Activity: Only lines with the word "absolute" belong in the answer; copy them from the records below.

───── Data for this task ─────

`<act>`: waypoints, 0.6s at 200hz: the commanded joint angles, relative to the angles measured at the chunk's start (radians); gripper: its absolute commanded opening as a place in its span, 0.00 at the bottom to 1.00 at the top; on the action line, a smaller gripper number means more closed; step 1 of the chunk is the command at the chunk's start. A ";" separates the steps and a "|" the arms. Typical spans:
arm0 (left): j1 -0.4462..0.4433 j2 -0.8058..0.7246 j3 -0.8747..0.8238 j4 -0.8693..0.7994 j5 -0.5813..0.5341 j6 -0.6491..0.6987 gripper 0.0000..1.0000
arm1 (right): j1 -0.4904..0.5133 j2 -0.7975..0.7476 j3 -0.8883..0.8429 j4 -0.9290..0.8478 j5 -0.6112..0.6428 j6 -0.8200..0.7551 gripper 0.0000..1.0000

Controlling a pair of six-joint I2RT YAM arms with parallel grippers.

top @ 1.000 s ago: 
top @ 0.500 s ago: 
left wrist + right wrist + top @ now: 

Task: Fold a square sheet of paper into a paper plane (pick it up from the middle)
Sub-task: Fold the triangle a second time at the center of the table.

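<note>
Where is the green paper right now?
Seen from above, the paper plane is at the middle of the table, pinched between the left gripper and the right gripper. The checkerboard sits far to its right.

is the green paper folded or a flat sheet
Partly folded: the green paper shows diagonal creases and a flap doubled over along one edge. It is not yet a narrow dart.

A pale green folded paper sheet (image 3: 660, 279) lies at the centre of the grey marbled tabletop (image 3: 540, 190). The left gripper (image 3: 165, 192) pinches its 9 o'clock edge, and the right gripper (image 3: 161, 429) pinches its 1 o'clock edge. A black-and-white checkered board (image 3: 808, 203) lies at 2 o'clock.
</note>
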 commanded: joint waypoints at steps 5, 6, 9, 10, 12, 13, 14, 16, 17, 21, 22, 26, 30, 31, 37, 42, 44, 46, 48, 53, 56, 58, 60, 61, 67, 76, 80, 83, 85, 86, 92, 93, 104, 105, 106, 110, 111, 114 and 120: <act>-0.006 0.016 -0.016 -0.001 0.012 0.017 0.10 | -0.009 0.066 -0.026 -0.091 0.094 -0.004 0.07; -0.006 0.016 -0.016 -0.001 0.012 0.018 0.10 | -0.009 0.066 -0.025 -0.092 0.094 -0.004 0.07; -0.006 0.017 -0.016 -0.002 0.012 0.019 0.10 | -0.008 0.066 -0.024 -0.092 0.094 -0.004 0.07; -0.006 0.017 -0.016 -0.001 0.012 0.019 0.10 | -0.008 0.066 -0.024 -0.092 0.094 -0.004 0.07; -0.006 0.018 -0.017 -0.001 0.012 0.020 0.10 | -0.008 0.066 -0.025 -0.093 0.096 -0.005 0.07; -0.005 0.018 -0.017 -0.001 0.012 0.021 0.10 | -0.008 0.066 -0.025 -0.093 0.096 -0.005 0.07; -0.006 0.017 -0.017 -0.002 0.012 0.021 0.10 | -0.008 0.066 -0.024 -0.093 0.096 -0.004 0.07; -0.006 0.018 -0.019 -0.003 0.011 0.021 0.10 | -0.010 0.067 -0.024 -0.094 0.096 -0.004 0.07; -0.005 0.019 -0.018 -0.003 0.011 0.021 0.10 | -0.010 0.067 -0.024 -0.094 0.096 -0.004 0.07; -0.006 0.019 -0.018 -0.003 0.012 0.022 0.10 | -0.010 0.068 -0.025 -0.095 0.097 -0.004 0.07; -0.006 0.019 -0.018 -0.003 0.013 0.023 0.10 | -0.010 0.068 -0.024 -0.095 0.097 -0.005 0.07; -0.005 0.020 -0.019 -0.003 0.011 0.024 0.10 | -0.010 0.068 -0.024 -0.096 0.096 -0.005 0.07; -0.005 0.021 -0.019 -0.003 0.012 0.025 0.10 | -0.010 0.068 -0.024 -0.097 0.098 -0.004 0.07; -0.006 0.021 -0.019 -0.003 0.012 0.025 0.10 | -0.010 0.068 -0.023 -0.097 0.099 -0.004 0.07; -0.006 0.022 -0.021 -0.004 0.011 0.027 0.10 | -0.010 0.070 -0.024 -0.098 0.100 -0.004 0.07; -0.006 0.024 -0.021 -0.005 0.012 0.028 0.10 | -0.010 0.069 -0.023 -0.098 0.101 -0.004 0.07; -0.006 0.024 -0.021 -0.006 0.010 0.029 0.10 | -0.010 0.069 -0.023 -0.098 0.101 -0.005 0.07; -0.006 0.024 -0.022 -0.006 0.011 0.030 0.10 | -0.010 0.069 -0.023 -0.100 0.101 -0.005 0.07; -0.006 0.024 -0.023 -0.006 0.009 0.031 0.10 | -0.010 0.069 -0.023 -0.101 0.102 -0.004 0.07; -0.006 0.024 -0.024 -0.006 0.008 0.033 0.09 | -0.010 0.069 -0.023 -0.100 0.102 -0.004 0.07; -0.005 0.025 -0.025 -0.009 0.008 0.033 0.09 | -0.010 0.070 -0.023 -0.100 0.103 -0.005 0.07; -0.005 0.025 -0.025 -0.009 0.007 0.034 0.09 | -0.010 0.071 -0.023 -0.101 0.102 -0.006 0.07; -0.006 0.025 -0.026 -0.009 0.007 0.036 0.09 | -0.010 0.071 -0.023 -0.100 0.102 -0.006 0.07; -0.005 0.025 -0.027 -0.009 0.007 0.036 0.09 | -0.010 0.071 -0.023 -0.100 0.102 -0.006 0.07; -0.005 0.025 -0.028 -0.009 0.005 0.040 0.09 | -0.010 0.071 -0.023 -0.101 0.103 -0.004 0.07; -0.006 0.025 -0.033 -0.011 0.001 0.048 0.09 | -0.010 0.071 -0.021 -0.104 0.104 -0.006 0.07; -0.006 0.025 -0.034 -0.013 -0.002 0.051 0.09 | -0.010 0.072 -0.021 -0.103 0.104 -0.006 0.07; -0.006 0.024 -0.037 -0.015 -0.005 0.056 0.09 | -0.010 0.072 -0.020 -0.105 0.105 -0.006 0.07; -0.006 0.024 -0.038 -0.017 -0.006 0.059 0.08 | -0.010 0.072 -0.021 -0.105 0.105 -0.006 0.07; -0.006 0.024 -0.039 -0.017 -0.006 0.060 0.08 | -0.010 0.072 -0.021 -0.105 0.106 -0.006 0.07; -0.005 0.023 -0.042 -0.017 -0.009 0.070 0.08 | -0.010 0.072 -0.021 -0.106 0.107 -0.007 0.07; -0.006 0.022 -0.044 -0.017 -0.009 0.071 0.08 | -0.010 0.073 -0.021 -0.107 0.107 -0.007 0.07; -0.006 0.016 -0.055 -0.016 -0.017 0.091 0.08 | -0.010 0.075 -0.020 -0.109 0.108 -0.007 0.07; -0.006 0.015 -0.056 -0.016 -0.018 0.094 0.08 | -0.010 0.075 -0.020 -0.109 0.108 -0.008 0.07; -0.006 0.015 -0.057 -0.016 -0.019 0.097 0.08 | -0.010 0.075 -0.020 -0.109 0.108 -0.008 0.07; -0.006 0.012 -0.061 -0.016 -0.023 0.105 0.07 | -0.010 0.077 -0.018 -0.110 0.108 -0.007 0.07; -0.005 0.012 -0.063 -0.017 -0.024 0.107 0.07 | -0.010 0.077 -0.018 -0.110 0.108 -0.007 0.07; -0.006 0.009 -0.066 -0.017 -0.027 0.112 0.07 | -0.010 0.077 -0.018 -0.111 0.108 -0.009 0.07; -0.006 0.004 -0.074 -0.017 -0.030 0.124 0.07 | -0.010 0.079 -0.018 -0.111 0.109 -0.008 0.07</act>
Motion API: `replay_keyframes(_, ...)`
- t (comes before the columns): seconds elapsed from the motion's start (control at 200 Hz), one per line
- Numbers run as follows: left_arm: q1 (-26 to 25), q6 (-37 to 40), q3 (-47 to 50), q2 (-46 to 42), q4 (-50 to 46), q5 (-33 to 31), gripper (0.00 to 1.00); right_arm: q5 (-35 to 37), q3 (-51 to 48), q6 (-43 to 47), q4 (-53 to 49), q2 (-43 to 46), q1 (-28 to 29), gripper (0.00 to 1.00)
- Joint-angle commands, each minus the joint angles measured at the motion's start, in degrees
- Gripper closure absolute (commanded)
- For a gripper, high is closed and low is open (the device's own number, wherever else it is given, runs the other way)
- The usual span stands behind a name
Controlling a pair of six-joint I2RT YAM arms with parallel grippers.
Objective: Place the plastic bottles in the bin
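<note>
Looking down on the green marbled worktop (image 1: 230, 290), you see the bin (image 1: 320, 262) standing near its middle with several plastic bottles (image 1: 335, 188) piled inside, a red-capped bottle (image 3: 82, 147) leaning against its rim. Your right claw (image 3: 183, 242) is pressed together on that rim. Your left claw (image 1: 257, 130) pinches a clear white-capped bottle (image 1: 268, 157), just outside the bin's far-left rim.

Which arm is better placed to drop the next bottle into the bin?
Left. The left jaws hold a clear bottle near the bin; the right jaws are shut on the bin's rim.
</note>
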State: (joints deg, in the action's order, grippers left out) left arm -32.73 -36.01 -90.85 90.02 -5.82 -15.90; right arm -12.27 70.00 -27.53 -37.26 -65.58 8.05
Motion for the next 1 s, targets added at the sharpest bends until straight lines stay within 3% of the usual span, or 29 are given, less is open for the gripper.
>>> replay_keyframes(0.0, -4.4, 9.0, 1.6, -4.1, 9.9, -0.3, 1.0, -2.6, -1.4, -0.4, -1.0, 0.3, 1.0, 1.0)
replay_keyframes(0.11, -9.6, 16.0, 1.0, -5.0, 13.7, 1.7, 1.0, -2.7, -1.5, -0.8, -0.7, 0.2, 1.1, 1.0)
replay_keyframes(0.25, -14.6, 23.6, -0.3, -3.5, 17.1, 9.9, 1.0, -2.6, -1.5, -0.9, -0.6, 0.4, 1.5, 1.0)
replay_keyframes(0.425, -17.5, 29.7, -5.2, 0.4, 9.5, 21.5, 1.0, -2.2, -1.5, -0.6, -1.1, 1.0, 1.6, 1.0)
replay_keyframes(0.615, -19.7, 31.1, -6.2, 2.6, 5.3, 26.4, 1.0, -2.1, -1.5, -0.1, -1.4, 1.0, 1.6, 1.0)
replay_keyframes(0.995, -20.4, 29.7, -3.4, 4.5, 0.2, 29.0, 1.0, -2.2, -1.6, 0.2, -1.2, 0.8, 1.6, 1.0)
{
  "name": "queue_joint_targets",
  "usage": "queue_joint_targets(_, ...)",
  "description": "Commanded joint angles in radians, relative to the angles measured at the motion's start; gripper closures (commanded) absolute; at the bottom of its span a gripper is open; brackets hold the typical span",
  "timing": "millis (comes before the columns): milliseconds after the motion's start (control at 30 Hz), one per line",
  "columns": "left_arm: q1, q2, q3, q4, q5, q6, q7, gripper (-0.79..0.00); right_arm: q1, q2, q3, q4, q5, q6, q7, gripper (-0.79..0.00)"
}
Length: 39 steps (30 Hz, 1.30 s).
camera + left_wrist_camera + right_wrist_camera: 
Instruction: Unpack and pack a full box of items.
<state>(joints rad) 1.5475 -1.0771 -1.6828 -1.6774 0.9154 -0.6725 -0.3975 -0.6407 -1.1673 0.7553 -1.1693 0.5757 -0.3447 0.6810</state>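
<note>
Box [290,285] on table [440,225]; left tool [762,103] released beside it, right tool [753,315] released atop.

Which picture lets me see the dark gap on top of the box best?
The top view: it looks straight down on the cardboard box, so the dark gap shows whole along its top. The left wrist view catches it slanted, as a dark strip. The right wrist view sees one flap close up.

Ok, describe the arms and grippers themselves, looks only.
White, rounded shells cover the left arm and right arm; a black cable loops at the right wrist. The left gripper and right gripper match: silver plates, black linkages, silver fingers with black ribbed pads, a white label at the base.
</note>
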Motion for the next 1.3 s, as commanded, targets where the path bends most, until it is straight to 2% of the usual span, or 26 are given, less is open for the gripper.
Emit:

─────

Finished task:
`<act>`: waypoints, 0.6s at 200hz: the commanded joint angles, relative to the angles measured at the chunk's start (radians); gripper: its absolute commanded opening as a place in its span, 0.00 at the bottom to 1.00 at the top; on the action line, a smaller gripper number means more closed; step 1 of the chunk is the command at the chunk's start. A ";" separates the steps and a "|" the arms. Typical spans:
- Gripper closure absolute (commanded)
  "description": "Commanded joint angles in radians, relative to the angles measured at the motion's start; gripper closures (commanded) absolute; at the bottom of its span a gripper is open; brackets hold the typical span",

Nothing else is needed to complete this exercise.